Within the SAID enclosure is a virtual spare -- extra capacity that is ready in case of a drive failure. In fact, at any given time, the system is replicating data from 15 to 20 of the most suspect drives. So when a failure occurs, the drive is taken off-line and put in the "drive hospital." Diagnostics are used to determine what's wrong. In many cases, the error can be isolated and the drive can be put back online. During that time, the user is unaware anything has happened, since there has been no interruption of service or performance hit.

By anticipating drive failure, McCormick says they've been able to eliminate any single point of failure. Even if the hardware is beyond redemption, the drive just remains off-line for the life of the product and the software works around it. The system employs a variety of RAID technologies (RAID 5, 6, 10 and 50) as well as its predictive rebuild technology to support this level of reliability. According to testing done by Atrato engineers, they've been able to empirically model a three to five year time frame for sustaining the product's performance and reliability.

As in any redundant storage system, a certain amount of capacity has to be sacrificed. The system allows users to configure trade off capacity with some level of reliability. At the high end, McCormick says as much as 80 to 90 percent of the raw storage capacity is available to the user. More conservative users can drive the usable capacity down to 50 percent or even lower if they choose to maintain the highest levels of reliability.
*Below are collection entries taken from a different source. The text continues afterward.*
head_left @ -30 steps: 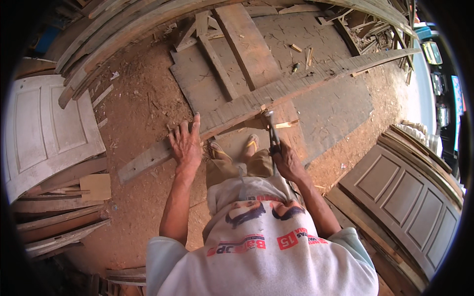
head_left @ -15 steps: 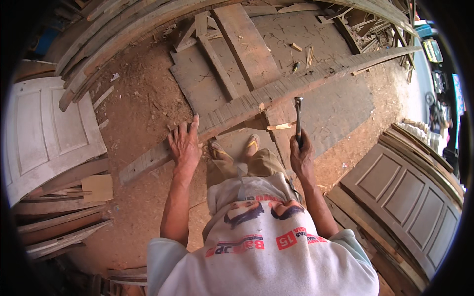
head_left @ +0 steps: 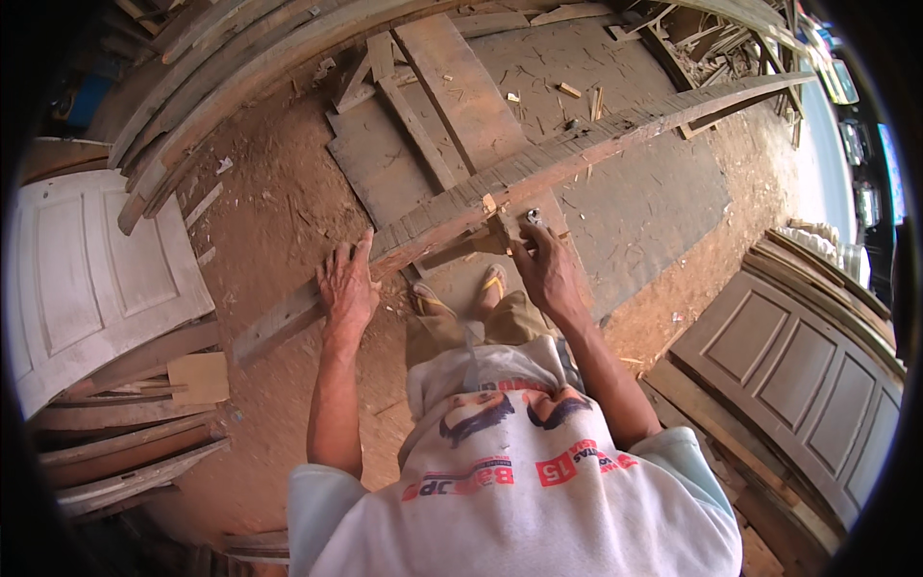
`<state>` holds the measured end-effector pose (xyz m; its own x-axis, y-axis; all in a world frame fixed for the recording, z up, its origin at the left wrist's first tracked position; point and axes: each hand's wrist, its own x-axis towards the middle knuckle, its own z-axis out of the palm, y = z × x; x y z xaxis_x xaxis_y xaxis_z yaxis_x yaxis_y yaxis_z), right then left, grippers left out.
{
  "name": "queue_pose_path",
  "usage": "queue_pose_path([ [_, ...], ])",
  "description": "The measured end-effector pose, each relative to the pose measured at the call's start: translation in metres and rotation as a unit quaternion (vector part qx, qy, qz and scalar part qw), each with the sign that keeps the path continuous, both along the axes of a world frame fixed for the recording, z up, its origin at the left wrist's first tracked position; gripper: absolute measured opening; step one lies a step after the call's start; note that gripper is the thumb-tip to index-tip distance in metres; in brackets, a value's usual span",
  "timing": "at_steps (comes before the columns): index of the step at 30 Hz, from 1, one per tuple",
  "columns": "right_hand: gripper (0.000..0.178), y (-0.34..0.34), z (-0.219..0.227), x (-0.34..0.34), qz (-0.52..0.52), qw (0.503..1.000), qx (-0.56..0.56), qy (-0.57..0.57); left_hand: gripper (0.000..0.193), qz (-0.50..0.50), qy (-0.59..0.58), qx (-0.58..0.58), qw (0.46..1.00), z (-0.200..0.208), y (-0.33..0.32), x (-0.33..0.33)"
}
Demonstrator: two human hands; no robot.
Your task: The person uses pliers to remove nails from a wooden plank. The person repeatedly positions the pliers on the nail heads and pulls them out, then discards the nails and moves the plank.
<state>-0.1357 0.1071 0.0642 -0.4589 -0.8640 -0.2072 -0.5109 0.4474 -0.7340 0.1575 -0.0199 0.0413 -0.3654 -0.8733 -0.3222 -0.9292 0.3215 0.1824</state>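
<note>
A long wooden beam [head_left: 567,159] with a row of cut lines along its upper face runs slantwise from lower left to upper right. My left hand [head_left: 348,288] grips it near its left end, the fingers laid over the top. Close to the beam's middle, my right hand [head_left: 550,274] is closed round a hammer; only the hammer's metal head [head_left: 533,216] shows plainly, and the hand hides most of the handle. Just left of the hammer head, a small pale wood block [head_left: 488,204] sits against the beam's near side, above a short upright piece of wood [head_left: 504,233].
A wide plank [head_left: 461,91] and a narrow wooden frame piece [head_left: 415,130] lie beyond the beam. A white panelled door [head_left: 101,260] stands at left, a brown panelled door [head_left: 769,375] at right. Stacked boards [head_left: 135,423] fill the lower left. Wood scraps [head_left: 569,90] litter the floor.
My right hand has moved left and toward the beam, bringing the hammer from a raised position down beside the small block. My left hand stays on the beam.
</note>
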Motion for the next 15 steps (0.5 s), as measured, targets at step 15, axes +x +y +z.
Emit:
queue_pose_path([
  [15,0.023,-0.040,-0.034,0.001,0.014,0.993,-0.093,0.078,0.093,-0.023,0.008,0.013,1.000,0.001,-0.007,0.000],
])
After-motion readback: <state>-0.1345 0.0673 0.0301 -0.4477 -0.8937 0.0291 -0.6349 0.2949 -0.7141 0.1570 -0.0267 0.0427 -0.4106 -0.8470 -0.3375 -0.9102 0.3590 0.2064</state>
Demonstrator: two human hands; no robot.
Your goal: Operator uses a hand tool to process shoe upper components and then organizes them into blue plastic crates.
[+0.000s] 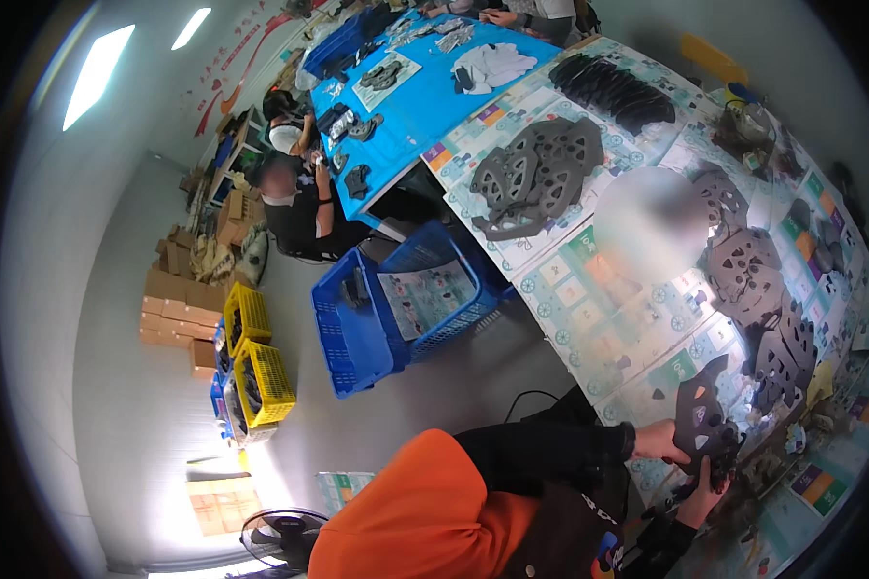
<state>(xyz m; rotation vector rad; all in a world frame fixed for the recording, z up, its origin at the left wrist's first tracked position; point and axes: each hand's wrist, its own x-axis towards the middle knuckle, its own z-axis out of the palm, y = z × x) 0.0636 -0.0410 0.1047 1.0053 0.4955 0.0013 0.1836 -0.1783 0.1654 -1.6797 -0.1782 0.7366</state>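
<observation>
At the lower right, by the table's near edge, my left hand [658,442] grips the edge of a dark grey flat piece with cut-out holes [702,410]. My right hand [702,497] closes on the lower end of the same piece, fingers curled round it. What exactly the piece belongs to cannot be made out. Just beyond it lie more perforated dark grey pieces [785,359], and further up the table a brownish-grey perforated one [743,275]. A larger group of such pieces [539,176] rests further along the table.
The table [589,318] has a patterned paper cover; black strips [613,92] are heaped at its far end. Blue crates [357,328] stand on the floor beside it. Two seated people [299,207] work at a blue table [415,116]. Yellow crates [263,381] and a fan [280,538] stand leftward.
</observation>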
For many customers, this would be a reasonable tradeoff, since storage capacity is cheap and getting cheaper, while drive maintenance costs are exactly the opposite.

Atrato's initial customers are likely to be users that have strict performance and power requirements and/or require maintenance-free operation. The first customer announced this week is SRC Computers. They have integrated the V1000 into a system for a government sector customer who needed high levels of random access performance. That SRC system achieves 20,000 IOPS with 14 terabytes of usable capacity.

Atrato is not announcing its pricing at this point, but McCormick says that a 20 terabyte (raw capacity) system starts somewhere in the $150K range. There are certainly less expensive storage systems out there on a price/gigabyte basis (based on high-capacity 3.5 inch SATA), but on a dollar/IOPS basis, the highly parallelized Atrato architecture gives the V1000 the edge.

In fact, the company isn't going head to head against mainstream enterprise storage solutions. Systems with really big storage tend to be used by applications that don't need extreme levels of I/O performance or are accessing data sequentially on the disk. Atrato's niche is where near-instantaneous data transactions are required. McCormick sees his competition as the emerging technologies of flash disk and RAM-based external storage. At this point, he thinks those technologies are not quite ready for prime time because of a combination of price, performance and reliability issues. But, he says, when solid state drives make sense, they'll be happy to bring them into their product line.